4. Aşama Davutoğlu, bu aşamanın başlangıcını Suriye hava kuvvetlerinin ve daha önemlisi Scud füzelerinin kullanılması olarak belirliyor. Hava operasyonlarının başlangıç tarihi, 2012 Şubat. İlk Scud ise, Aralık 2012. Türkiye'nin bu aşamada muhalefete desteği artıyor. Davutoğlu, Suriye muhalefetiyle ilk resmi görüşmesinir Ekim 2011 olduğunu bildirdi. Türkiye'nin Suriye'deki gelişmelere göre değerler açısından istikrarlı, mekanizmalar açısından dinamik bir politika izlediğinin altını çizdi ve Scudlara karşı Ocak 2013'te Patriotlar yerleştirilmeye başlandığını anlattı.

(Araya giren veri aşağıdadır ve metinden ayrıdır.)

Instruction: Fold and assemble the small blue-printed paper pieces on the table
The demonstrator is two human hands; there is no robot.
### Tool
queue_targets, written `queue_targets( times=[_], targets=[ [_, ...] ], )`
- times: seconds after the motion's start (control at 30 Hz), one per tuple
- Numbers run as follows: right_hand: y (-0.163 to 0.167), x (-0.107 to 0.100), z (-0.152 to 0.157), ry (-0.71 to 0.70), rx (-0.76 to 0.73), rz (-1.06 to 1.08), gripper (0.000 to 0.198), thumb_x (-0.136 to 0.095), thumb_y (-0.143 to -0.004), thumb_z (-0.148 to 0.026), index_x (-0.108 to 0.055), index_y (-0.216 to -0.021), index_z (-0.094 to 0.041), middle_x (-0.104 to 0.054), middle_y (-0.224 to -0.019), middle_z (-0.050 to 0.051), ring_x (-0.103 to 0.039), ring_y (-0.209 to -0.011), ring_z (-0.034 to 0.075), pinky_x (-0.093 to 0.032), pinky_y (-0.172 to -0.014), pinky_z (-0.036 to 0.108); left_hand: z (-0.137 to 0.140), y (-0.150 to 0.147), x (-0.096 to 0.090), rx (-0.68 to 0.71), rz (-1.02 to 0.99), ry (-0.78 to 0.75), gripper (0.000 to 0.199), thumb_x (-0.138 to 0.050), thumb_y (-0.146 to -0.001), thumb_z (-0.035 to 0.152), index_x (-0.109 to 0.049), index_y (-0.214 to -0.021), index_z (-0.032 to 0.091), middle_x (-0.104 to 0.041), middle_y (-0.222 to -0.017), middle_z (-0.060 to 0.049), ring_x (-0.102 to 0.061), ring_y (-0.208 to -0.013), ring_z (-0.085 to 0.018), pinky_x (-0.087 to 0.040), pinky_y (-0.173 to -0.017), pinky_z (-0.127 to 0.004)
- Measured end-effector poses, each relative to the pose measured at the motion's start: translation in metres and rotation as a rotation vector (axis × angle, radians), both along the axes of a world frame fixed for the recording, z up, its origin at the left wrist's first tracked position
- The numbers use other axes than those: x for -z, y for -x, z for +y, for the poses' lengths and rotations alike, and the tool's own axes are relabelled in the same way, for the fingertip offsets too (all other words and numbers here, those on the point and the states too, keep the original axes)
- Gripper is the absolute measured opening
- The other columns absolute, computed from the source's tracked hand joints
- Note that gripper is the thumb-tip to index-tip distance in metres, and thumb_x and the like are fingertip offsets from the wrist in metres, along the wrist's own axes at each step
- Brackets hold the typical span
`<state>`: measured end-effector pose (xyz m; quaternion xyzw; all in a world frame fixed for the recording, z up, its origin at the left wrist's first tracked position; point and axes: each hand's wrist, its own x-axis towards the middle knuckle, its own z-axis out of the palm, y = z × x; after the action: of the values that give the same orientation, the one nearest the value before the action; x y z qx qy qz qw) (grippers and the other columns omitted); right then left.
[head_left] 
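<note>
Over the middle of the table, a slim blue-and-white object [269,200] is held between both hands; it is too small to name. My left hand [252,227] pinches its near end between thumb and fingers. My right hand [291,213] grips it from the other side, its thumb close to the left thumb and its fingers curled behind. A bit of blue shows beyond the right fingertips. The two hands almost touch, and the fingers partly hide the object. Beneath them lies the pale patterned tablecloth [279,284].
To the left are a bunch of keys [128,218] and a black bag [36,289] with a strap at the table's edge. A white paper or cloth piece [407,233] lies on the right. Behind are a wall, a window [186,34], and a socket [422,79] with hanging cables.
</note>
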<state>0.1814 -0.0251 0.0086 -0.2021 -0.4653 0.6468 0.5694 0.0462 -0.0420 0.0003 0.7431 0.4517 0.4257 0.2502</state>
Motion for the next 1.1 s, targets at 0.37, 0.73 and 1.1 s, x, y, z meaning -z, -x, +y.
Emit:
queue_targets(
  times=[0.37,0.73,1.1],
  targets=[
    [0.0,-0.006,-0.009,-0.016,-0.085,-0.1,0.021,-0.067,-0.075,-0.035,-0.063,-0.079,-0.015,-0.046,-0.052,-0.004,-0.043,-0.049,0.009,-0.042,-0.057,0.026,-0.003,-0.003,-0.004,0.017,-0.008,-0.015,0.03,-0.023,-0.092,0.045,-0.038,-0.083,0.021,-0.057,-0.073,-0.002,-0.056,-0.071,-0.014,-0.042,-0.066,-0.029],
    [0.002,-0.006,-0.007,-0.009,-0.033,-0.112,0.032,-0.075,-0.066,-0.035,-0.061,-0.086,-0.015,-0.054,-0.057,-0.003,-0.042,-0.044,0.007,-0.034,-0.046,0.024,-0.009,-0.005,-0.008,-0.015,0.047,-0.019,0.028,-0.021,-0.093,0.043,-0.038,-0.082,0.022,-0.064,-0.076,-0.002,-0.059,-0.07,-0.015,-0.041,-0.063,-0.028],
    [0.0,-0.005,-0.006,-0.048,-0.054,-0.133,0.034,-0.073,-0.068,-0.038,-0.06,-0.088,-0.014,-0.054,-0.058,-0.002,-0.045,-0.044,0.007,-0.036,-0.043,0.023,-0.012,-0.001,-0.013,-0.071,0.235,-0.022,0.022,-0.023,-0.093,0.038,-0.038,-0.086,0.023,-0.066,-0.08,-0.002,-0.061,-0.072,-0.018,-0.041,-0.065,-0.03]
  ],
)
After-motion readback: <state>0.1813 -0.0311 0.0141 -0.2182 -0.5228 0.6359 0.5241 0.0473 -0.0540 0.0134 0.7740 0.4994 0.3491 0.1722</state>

5. Aşama Banyas. Mayıs 2013. Burada, 1995'te Bosna'daki Srebrenica katliamını hatırlatan bir gelişme söz konusu oldu. Hums-Lübnan sınırı arasında tam şu sırada Kuseyr'in ele geçirilmesi için rejimin başlattığı saldırı da, zaten, Kuseyr üzerinden bir Şii-Nusayri kuşağı oluşturma amacına yönelik olarak ifade ediliyor. Lübnan'ın bitişik bölgelerinde bulunan Şii Hizbullah (İran-Suriye ortak müşterisi) şu anda Suriye topraklarında Kuseyr için savaşıyor. Reyhanlı olayı, söz konusu kuşağı yukarı doğru çekme hesaplarıyla ilgili.
Davutoğlu, Reyhanlı'nın bir faili meçhul olmadığını, faillerinin yakalandığını ve itirafta bulunduklarını söylüyor. Buna rağmen, medyada yer alan çarpıtmaları hayretle karşıladığını belirtiyor.
Dışişleri Bakanı'nın uzun basın brifinginde sürekli tekrarladığı tema şu: Türkiye, Suriye'de hiçbir zaman savaş öncelikli bir politika izlememiştir ve izlememektedir. Sürekli Rusya ve İran ile temasta olmuş ve onlar üzerinden Başşar Esad'a mesaj iletmiştir. Türkiye'nin Suriye politikasında 2011 yılı boyunca Başşar Esad'lı bir çözüm aranmıştır. Daha sonra da, oluşmasında Başşar'ın rol alacağı, kurulmasıyla birlikte iktidarının son bulacağı geçiş hükümeti formülleri üzerinde durulmuştur. Şu dönemde, Cenevre IIye giderken de, işin özü itibarıyla aynı şekilde davranılıyor.
Bir de şu nokta: Tayyip Erdoğan'ın son Washington seyahatinde ABD ile senkronizasyon sağlanmıştır; 22 Mayıs'ta Amman'da ABD, İngiltere, Almanya, Fransa, İtalya, Mısır, S. Arabistan, Ürdün, Katar ve Türkiye Dışişleri Bakanları toplantısında 11 ülkenin tutumu, Cenevre II öncesinde konsolide olmuştur.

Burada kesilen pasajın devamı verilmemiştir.